Los socialistas capean su minoría en el pleno con acuerdos con la Marea y manteniendo sus propuestas


A Coruña / La Voz

Hace cuatro años la Marea llegó a María Pita con diez concejales, cuatro menos de los que suman en el pleno mayoría absoluta, pero trató de gobernar como si la tuviera. El enfrentamiento con el resto de los grupos y las nulas concesiones a las peticiones de otros partidos fueron constantes. La realidad se acabó imponiendo en los plenos en los que, habitualmente, la Marea se quedaba sola.

El PSOE gobierna ahora y lo hace con un edil menos, nueve, pero tirando de modestia y de realismo: nueve no son quince. Desde el inicio del mandato Inés Rey apuntó que este estaría caracterizado por el diálogo. En la actual situación eso no es una concesión, sino una necesidad. Y el diálogo más necesario para los socialistas es el que ha de establecer con el partido que le da la mayoría con sus votos, la Marea.

El pasado 3 de julio se firmó entre las partes un acuerdo de mandato que recogía distintos asuntos, y esta semana volvieron a firmar juntos un documento de 12 puntos con calendario de cumplimiento incluido.

El PSOE negocia, pero con margen escaso con la política del sí por delante. El no ya se sabe a dónde conduce estando en minoría.

En esencia, la Marea se está asegurando la posibilidad de gobernar sin gobernar, desde la más liviana, y con menos responsabilidades y carga horaria, estancia en la oposición.
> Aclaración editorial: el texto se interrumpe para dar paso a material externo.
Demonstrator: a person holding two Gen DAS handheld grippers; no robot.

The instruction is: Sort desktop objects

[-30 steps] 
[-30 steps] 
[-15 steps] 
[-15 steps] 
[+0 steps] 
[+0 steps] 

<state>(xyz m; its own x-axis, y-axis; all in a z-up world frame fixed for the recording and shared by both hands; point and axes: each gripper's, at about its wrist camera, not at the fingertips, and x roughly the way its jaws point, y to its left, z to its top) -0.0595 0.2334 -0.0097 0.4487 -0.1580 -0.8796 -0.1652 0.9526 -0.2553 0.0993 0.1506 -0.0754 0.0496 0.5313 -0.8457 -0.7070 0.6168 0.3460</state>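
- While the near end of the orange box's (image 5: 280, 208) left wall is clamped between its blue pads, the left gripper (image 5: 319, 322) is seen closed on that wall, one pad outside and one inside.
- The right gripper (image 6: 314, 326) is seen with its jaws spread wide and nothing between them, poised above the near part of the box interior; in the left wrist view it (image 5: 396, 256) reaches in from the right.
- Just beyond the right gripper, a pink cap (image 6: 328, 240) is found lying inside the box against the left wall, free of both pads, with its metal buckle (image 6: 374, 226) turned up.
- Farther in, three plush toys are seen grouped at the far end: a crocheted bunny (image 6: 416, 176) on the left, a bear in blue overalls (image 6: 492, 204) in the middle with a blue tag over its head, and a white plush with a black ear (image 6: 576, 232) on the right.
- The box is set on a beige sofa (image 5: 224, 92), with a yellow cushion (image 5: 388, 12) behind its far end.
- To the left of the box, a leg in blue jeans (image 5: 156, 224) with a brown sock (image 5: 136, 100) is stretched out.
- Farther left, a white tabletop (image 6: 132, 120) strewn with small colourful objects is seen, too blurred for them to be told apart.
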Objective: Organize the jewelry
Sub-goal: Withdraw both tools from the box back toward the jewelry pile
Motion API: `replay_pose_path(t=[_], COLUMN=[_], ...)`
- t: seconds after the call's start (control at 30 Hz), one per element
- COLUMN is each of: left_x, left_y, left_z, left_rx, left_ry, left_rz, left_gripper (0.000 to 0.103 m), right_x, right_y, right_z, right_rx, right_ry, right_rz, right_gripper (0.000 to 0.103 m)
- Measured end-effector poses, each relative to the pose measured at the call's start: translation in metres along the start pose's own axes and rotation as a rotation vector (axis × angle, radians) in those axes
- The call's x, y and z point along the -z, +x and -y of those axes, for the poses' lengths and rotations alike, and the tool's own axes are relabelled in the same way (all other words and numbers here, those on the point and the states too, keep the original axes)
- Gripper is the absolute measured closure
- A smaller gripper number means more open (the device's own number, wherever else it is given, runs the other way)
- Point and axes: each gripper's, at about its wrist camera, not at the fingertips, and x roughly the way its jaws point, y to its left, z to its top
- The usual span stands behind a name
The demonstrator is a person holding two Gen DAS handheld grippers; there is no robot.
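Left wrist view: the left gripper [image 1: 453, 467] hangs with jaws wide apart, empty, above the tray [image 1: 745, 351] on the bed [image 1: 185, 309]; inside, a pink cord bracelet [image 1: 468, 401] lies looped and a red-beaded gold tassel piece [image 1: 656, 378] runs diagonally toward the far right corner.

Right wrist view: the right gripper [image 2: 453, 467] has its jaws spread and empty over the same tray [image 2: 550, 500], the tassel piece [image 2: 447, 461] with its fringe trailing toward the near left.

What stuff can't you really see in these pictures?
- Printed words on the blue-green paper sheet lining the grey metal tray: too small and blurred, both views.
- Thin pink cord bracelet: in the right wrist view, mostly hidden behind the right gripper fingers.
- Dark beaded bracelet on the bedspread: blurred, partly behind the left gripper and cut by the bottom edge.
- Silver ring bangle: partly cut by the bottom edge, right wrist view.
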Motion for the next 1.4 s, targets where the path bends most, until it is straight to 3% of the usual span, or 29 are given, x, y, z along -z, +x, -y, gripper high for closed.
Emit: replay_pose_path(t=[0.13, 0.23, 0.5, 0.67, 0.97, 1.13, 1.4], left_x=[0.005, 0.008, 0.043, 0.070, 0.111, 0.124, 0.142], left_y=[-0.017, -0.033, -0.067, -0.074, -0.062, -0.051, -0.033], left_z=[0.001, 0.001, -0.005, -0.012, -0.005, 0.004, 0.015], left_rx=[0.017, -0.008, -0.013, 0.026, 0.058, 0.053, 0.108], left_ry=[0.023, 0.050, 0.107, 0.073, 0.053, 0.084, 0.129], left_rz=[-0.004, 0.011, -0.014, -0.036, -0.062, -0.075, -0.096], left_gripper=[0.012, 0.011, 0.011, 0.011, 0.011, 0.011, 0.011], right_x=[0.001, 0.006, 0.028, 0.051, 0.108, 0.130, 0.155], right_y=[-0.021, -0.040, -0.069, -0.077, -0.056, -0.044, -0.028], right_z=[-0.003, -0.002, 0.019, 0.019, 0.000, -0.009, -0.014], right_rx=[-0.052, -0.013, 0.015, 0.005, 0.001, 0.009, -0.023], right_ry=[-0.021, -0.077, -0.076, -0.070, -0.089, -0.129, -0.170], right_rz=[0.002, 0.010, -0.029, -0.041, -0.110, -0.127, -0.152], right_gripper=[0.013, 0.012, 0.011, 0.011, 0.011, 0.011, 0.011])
En la fachada marítima, en La Solana, en las naves del Metrosidero y en otros muchos asuntos, los socialistas aceptan lo que piden sus socios de investidura. Es más, se comprometen incluso a hacer ahora cosas que la Marea no hizo en su mandato, como la creación de un operador energético municipal o la gratuidad de las guarderías municipales. El acuerdo sobre estas últimas es que no se pagarán ya en el curso 2020-2021.

Tampoco es que haya grandes diferencias de programa entre los dos partidos, pero por el momento lo que se nota es el sí a todo de los socialistas, que también compraron, con acuerdo de mandato incluido, muchas otras propuestas del BNG, algunas compartidas con la Marea. Los socios, eso sí, empiezan a pedir resultados y los nacionalistas preguntarán en el próximo pleno ordinario por el carril bus.

La estrategia socialistas de aceptación incondicional -y la del buen trato económico a la oposición- busca sentar las bases para una negociación más importante que marcará el mandato, y en la que los de Inés Rey sí tratarán de que se vean propuestas propias: los presupuestos. A finales de esta semana deberían empezar los contactos con los grupos y Rey quiere que su partido no sea el único que levante la mano en el pleno en el que se debatan.

Las cuentas del 2020 permitirán empezar a visibilizar el programa socialista. Las actuales están prorrogadas, porque el PSOE dijo no a las últimas de la Marea. Ahora busca un tiempo nuevo y otra coyuntura. Las relaciones, sí, son mejores, pero eso en política no garantiza manos en alto.

Existen otras vías distintas a las ordinarias para aprobar las cuentas. Se puede ir a una moción de confianza e incluso sacarlas en junta de gobierno. En todo caso, lo que queda claro en los primeros cien días de mandato es que si se desatan hostilidades, no será el PSOE quien empiece.